A cold start is not one number — it is runtime boot, dependency/module load, framework init, and first-connection setup stacked on top of each other, and you are usually optimizing a guess about which one dominates. This skill makes it measured: split the init into phases, find the phase that actually costs you, and attack that — shrink the artifact and lazy-load the heavy deps off the first-request path, hoist one-time work to module scope so warm invocations reuse it, right-size memory (more CPU often means a faster and cheaper cold start), and reuse connections across invocations instead of opening a fresh one every cold start. Provisioned concurrency / keep-warm is the last resort for genuinely latency-critical paths, not the first reflex — because it bills you to mask a slow init rather than fixing it.
When to use this skill
- Serverless p99 (or p999) spikes on the first request after a quiet period, while warm requests are fast.
- A function intermittently times out during init — before your handler code even runs.

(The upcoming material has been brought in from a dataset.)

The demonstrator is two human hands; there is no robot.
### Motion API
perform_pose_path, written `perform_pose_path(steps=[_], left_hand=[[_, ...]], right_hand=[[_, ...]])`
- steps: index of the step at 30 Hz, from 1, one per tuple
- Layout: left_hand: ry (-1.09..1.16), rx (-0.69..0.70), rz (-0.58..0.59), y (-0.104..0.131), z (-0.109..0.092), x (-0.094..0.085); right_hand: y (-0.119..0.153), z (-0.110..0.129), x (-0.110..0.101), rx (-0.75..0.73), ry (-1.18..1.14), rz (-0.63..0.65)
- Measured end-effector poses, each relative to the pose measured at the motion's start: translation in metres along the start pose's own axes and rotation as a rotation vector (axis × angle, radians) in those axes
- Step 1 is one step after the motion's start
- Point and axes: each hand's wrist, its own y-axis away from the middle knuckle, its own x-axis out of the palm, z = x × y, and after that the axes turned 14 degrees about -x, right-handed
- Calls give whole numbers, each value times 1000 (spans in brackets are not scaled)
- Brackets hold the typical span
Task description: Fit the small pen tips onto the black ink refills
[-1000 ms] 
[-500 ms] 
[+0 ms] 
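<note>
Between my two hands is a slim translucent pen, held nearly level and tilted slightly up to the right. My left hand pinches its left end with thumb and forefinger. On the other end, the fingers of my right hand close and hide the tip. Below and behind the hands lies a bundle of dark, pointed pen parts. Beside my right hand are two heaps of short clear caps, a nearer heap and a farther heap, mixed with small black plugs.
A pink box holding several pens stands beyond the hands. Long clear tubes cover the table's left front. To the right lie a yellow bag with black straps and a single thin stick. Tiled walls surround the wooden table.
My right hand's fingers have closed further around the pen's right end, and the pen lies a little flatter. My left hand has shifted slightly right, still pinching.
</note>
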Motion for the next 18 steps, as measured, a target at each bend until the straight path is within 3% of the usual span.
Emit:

- Scale-to-zero or aggressive autoscaling is hurting user-facing latency on a path that can't tolerate a 2–5s tail.
- You've been told to "just turn on provisioned concurrency" and want to know whether the init is fixable first (and cheaper).

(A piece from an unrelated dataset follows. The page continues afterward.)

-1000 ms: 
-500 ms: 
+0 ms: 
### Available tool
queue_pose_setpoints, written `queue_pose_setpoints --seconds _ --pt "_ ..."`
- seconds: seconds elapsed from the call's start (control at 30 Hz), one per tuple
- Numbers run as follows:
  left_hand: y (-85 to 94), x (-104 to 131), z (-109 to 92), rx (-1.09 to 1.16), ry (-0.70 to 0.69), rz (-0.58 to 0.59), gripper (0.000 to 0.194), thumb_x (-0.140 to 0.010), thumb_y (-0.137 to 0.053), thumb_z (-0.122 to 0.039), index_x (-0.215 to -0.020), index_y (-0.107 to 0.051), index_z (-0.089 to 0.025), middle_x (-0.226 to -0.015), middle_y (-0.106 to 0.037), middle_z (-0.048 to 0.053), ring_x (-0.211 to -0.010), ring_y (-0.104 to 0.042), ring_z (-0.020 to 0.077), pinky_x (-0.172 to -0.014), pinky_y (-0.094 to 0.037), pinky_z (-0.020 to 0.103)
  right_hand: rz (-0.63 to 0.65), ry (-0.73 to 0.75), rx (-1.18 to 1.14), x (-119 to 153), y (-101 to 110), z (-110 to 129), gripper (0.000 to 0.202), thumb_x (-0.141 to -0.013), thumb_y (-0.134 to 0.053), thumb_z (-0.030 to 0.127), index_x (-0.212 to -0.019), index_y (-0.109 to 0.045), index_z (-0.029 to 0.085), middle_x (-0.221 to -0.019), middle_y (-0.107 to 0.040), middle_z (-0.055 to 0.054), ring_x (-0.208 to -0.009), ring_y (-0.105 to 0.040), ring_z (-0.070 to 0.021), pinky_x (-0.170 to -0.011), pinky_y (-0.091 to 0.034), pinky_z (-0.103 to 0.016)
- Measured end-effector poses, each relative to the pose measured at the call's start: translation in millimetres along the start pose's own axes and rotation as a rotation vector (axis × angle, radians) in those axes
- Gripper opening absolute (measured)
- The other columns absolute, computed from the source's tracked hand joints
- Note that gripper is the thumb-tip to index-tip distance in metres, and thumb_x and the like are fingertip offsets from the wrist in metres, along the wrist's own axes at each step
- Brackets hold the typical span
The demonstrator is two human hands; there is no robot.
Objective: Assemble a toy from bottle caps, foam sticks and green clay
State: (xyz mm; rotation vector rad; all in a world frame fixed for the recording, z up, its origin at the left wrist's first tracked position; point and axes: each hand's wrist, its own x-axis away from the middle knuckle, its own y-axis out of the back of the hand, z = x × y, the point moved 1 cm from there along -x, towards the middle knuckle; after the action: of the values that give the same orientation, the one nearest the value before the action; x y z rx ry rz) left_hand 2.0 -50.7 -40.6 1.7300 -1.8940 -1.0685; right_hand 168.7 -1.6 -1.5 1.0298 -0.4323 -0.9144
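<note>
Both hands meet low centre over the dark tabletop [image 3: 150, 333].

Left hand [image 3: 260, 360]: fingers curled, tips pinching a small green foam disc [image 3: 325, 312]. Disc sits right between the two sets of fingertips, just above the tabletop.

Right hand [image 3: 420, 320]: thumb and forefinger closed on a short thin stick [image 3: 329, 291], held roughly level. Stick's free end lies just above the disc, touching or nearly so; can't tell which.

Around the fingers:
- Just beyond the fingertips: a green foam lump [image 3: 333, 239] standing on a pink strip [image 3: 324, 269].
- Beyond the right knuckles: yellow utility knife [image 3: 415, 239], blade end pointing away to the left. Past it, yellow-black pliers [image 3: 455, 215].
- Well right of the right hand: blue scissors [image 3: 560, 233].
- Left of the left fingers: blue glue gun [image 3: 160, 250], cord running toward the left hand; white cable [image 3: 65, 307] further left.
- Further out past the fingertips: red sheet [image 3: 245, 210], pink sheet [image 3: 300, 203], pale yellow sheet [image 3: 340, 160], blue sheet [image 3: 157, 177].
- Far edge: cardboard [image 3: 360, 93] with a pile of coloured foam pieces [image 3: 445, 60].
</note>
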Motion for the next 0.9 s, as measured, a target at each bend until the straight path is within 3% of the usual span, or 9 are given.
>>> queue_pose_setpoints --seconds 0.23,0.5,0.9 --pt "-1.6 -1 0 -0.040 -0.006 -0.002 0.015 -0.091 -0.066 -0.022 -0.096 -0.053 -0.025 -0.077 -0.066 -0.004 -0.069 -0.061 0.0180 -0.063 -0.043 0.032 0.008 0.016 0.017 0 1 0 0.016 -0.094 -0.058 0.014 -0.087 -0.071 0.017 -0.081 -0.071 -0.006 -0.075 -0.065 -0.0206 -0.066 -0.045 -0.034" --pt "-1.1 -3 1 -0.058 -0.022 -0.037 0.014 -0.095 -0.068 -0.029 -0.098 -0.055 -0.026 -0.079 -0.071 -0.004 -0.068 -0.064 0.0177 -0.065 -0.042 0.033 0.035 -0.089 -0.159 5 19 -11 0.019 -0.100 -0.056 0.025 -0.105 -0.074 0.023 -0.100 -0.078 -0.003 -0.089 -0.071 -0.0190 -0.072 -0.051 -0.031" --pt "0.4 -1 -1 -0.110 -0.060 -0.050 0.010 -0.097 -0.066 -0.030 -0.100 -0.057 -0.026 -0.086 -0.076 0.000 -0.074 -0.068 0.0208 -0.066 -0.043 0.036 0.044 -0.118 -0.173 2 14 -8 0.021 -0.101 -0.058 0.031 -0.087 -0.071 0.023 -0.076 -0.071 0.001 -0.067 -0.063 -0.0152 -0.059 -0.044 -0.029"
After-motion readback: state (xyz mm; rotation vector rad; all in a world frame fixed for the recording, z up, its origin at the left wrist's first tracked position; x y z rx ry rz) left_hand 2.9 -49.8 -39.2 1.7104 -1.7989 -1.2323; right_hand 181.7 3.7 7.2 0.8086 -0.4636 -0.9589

- A deploy bloated the artifact (new dependency, bundling change) and cold starts regressed.
Instructions
-
Measure the cold start and split it into phases — don't optimize a guess. Force a cold start (deploy a new version, or wait out the platform's idle timeout) and capture the init timeline, not just the total. Most platforms expose it: AWS Lambda
INIT_START/REPORTlog lines (Init Durationis the pre-handler cost) plus X-Ray init subsegments; GCP/Cloud Run startup probe + request logs; Vercel function logs. Instrument the four phases yourself with timestamps at module load:- runtime boot — the platform spinning up the sandbox/container and language runtime (you can't change this much, but you must know its share).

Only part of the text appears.